ASSIGNED TASK
Look through the data below, tally the lines where "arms" occurs, and write the total alone.

RECORDED INFORMATION
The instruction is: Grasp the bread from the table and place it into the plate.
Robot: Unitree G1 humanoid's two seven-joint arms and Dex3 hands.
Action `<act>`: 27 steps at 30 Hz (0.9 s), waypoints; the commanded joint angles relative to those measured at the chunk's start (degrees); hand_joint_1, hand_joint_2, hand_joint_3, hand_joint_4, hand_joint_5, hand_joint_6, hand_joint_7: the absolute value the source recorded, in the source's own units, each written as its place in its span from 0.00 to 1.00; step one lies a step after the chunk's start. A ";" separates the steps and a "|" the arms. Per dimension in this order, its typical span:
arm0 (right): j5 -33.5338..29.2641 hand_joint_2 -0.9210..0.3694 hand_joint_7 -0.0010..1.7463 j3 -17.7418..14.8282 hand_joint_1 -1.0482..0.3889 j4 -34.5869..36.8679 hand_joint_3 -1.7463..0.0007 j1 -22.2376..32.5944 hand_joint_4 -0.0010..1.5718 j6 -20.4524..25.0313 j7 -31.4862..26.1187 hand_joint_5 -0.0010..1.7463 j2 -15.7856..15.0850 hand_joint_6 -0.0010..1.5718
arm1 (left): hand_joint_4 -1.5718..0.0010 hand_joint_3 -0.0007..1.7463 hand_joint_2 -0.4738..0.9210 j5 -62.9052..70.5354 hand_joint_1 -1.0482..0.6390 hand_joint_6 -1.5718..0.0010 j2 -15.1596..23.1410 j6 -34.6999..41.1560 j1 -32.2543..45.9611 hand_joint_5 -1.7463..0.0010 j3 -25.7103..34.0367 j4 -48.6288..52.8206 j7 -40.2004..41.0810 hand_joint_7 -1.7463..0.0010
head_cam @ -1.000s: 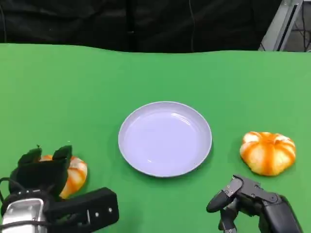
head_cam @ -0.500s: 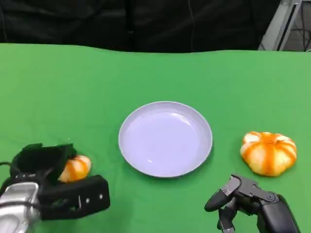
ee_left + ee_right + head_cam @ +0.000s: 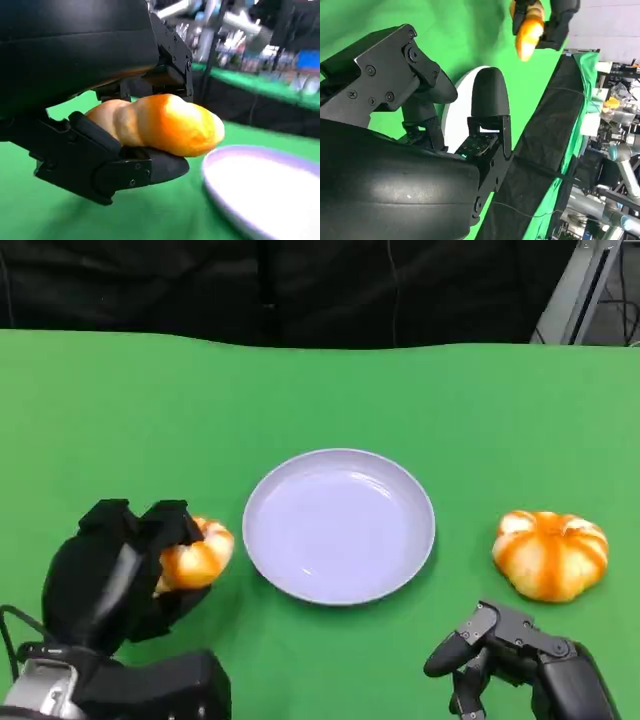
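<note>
Left hand [image 3: 120, 575]: nearest the camera, at the lower left of the head view – black fingers [image 3: 145, 167] wrapped around a small orange-glazed bread roll [image 3: 197, 555], clamped from below and above in the left wrist view.
Held roll: raised off the green worktop [image 3: 330, 390] to judge by the left wrist view, just beside the plate's left rim, not yet over it.
Right hand [image 3: 510, 650]: low at the right, fingers curled inward with nothing between them; best left parked, well short of the second loaf.
Step in hand: carrying the roll across to the plate – grasp looks done, release not begun.
Pale lavender round plate [image 3: 340, 525]: centre of the worktop, shallow raised rim [image 3: 220, 155], nothing in it.
Approach: sideways toward the plate's middle, high enough for the lower fingers to pass over the rim instead of nudging it.
Grip: kept firm but not squeezed harder; soft bread likely to dent or squirm out of a tightening hold.
Release: lower until the roll is near the plate floor, then spread the fingers; dropping from height risks a roll-off over the shallow rim.
Larger orange-and-white striped round loaf [image 3: 550, 553]: on the worktop right of the plate, well apart, untouched.
Far edge: dark curtain [image 3: 300, 285] beyond the green cloth, out of the path.
</note>
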 commanded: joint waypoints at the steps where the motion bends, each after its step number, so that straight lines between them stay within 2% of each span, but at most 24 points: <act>1: 0.79 0.37 0.77 -0.71 0.76 -0.35 0.27 0.06 0.42 -0.40 0.01 0.94 -0.51 0.45 | 0.46 0.76 0.66 1.42 0.55 0.59 0.37 -9.74 -3.84 0.00 -0.43 3.40 8.81 0.00; 5: 0.84 0.37 0.77 -0.80 0.76 -0.07 0.27 -0.13 0.43 -0.35 0.05 0.93 -0.42 0.45 | 0.45 0.82 0.60 2.99 0.53 0.59 -0.86 -12.55 -7.67 0.00 -1.72 6.11 10.65 0.00; 9: 0.93 0.37 0.77 -0.84 0.76 0.03 0.27 -0.23 0.43 -0.06 0.05 0.93 -0.31 0.46 | 0.43 0.85 0.59 3.42 0.51 0.57 -2.77 -12.96 -10.92 0.00 -3.49 7.80 9.26 0.00; 15: 1.48 0.37 0.77 -0.91 0.77 -0.12 0.26 0.02 0.43 0.24 0.34 0.94 -0.38 0.46 | 0.41 0.84 0.58 5.42 0.52 0.55 -7.44 -10.17 -17.90 0.00 -7.20 14.08 8.72 0.00; 21: 0.60 0.38 0.77 -0.52 0.76 0.80 0.27 0.37 0.44 -1.82 -0.47 0.93 -0.31 0.47 | 0.42 0.81 0.55 5.64 0.54 0.54 -12.38 -9.84 -25.52 0.00 -10.89 23.95 8.98 0.00; 24: 1.31 0.38 0.77 -0.44 0.75 0.16 0.27 0.91 0.44 -1.09 -0.27 0.92 -0.02 0.47 | 0.44 0.83 0.55 4.47 0.52 0.55 -14.22 -8.04 -28.06 0.00 -11.47 27.10 6.20 0.00; 26: 1.09 0.37 0.77 -0.37 0.75 0.07 0.28 1.01 0.44 -1.17 -0.34 0.92 -0.04 0.47 | 0.49 0.75 0.60 3.90 0.50 0.58 -14.86 -5.42 -29.00 0.00 -11.52 27.76 2.99 0.03; 27: 0.91 0.37 0.77 -0.34 0.75 0.13 0.28 0.99 0.44 -1.33 -0.41 0.92 -0.07 0.47 | 0.53 0.67 0.65 3.60 0.49 0.58 -15.12 -4.10 -29.28 0.00 -11.48 27.82 1.46 0.11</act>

ANSWER AREA
2